Many regulatory experts believe that patients, payers and applicants would benefit if a way can be found for the MHRA to remain a cog in the European drug approval process, not only for the future but for products already on the market in Europe and on which UK regulators have passed judgement.
Tim Worden, a lawyer with Taylor Wessing, says: “We believe that there is reason to be optimistic that a negotiated solution will be reached in which the efficiencies of the current systems are maintained, not only because such a scenario would benefit the EU and the users of the system as well as the UK, but also because the UK life sciences sector enjoys an excellent reputation globally. So it is hoped that its continued pre-eminence, and easy accessibility, will be a priority for the UK government.”
No doubt many companies, regulatory experts and indeed regulators are hoping that this comes to pass.
One of the first repercussions to be raised after the result of the referendum was announced was the location of the European Medicines Agency. This is currently in London, and, while there are no legal reasons why it must move, logic states that it will have to, particularly if a hard Brexit renders all EU law void.
“If you have a body dealing with marketing applications that are governed by EU law, what argument could we make to keep it?” says Mr England.
Ultimately its location is likely to be decided around the negotiating table, he believes, as politicians hammer out the finer details of the UK’s exit. Countries including Denmark, Spain and Sweden have already offered to host the agency.
However, also located in London is the life sciences division of the Unified Patent Court (UPC). It is equally unthinkable that this could remain where it is, according to Mr England.
40 years in the genesis, the Unified Patent Court was on the eve of being ratified when the Brexit vote threw up yet another roadblock in its long journey. Its formation was intended to enable a single patent to be enforced – or revoked – throughout the region of its jurisdiction, with obvious cost implications for the applicant.
Given that the UK is in no position to ratify its formation – an essential step before it can go ahead – the process is essentially in limbo. This has not stopped Milan pitching a bid to host the life science courts instead of London.

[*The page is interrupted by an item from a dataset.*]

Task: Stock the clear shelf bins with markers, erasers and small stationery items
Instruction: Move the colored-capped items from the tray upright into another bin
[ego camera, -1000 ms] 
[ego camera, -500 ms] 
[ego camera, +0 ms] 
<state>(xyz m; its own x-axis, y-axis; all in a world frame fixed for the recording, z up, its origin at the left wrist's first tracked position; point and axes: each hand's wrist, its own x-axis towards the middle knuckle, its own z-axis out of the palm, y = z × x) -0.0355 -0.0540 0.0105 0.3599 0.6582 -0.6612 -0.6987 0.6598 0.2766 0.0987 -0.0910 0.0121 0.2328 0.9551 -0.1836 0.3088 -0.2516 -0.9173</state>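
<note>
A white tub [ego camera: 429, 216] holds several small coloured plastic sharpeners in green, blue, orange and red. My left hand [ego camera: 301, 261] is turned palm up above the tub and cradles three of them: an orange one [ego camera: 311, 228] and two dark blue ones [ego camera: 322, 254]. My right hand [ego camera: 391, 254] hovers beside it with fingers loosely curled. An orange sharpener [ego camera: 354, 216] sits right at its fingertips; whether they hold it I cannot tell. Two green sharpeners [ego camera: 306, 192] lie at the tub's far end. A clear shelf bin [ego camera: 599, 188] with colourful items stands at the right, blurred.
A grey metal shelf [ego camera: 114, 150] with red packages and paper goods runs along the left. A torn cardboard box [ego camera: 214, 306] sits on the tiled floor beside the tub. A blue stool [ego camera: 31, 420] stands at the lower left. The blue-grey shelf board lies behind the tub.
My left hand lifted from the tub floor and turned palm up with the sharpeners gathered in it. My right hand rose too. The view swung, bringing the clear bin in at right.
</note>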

“My gut feeling is this will go ahead as so much been invested in it. But they can’t do anything until they know the UK’s situation. Estimates are, with or without us, this court probably won’t start in the next five years.

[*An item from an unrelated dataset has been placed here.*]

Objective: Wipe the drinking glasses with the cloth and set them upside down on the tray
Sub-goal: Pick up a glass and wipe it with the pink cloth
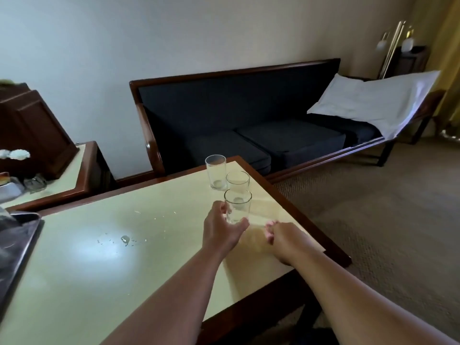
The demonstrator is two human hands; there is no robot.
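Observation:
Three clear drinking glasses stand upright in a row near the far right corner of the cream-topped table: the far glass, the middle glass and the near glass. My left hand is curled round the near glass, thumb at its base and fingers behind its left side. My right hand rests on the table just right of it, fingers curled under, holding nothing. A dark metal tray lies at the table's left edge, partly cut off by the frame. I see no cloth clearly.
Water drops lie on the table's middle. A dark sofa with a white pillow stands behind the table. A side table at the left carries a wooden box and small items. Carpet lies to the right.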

“As it stands he believes that it is unlikely that the UK will ever be a part of it. “If we are in a situation where we are cutting ties with any kind of European law and judgement then it’s not possible to see how we could participate,” Mr England says.
Which means that if in the long term the UPC does go ahead and comes to represent a large, patent-efficient region, the UK faces a future as a smaller, single-patent market with its unique administrative burdens.
Feeling the impact
Despite predictions that the UK would grind to a halt in the wake of a Brexit vote, the country continues to generate encouraging signs of economic activity.
“People are still doing deals, recognising that there has been no big economic shock and there is a need to press on. It is interesting how little impact it has had,” Mr England says.
This could easily shift once negotiations begin in earnest, and the shape of the UK’s relationship with Europe and the rest of the world begins to emerge. Companies in the business of developing new drugs will want to see the UK remain closely allied to the well-established systems of Europe, giving them easy access to a huge drugs market and the regulatory systems that they know so well.